Personnellement, je cherchais une position moins instable que la banque Tûûût (que la crise n'a pas arrangée), une certaine ambiance de travail, un salaire décent et une perspective pour au moins les deux prochaines années. Avec mon objectif bien en tête, je sentais immédiatement les propositions qui ne convenaient pas et je les refusais d'un "non" placide et souriant qui suffisait à finir la conversation.
Jusqu'à ce que je tombe sur l'autre avec son costume griffé mais trop grand, ses cheveux gominés, ses restes d'acné, et ses manières de celui qui a tout compris.
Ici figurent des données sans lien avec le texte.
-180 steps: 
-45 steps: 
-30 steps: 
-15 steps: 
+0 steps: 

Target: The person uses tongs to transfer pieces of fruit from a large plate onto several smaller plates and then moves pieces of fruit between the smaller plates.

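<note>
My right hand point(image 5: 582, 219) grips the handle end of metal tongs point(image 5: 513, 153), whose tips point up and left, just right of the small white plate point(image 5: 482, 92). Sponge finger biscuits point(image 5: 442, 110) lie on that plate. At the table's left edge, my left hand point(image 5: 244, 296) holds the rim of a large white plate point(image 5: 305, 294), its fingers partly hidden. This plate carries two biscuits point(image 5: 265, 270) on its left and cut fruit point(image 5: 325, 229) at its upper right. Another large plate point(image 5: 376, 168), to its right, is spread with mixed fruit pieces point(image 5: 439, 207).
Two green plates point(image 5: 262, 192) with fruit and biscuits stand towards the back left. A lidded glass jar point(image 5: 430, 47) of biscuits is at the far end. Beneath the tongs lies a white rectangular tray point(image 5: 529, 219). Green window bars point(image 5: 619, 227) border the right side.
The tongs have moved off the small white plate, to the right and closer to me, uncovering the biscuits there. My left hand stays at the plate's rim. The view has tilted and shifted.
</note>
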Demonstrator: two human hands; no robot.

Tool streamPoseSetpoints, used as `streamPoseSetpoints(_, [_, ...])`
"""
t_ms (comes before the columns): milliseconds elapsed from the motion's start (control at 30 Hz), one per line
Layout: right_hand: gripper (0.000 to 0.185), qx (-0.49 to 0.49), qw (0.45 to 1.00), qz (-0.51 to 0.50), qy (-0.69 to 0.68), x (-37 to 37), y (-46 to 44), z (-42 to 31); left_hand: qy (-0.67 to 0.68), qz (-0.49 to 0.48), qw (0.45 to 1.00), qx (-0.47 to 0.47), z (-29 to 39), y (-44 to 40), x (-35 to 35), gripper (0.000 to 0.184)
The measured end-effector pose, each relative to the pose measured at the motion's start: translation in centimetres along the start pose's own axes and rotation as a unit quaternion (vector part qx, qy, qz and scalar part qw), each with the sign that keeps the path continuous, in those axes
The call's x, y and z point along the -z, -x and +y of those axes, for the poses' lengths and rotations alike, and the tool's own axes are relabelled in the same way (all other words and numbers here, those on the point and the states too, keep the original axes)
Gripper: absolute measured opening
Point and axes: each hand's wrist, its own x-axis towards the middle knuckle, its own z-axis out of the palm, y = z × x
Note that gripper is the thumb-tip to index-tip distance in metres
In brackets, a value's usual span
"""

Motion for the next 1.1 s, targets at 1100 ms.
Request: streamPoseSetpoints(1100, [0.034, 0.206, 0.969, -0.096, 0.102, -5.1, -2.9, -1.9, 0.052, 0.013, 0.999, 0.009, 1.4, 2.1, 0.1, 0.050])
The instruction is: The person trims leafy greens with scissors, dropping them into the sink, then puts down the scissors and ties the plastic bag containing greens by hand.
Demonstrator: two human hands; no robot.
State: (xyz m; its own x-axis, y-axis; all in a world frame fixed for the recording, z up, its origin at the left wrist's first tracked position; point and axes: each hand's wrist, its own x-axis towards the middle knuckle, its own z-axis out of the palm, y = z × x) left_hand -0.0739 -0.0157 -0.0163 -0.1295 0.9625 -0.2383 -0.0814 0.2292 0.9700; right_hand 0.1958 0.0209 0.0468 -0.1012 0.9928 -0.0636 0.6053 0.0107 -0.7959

Il m'a attiré dans un entretien pour un poste-poubelle à la banque Bîîîp. Mon premier "non" n'a pas suffi. Le bonhomme a insisté avec des arguments de plus en plus retors, malgré mes "nons" répétés et mes nombreux signes de départ (commencer à se lever, dire "et bien je vaiiiiiiiiiis...", toussoter, raaah l'enfer).
La conversation a vraiment viré bizarre. J'imagine que c'est ce qu'on obtient face à un intermédiaire uniquement intéressé par le pourcentage sur la transaction et qui se croit assez malin pour le cacher.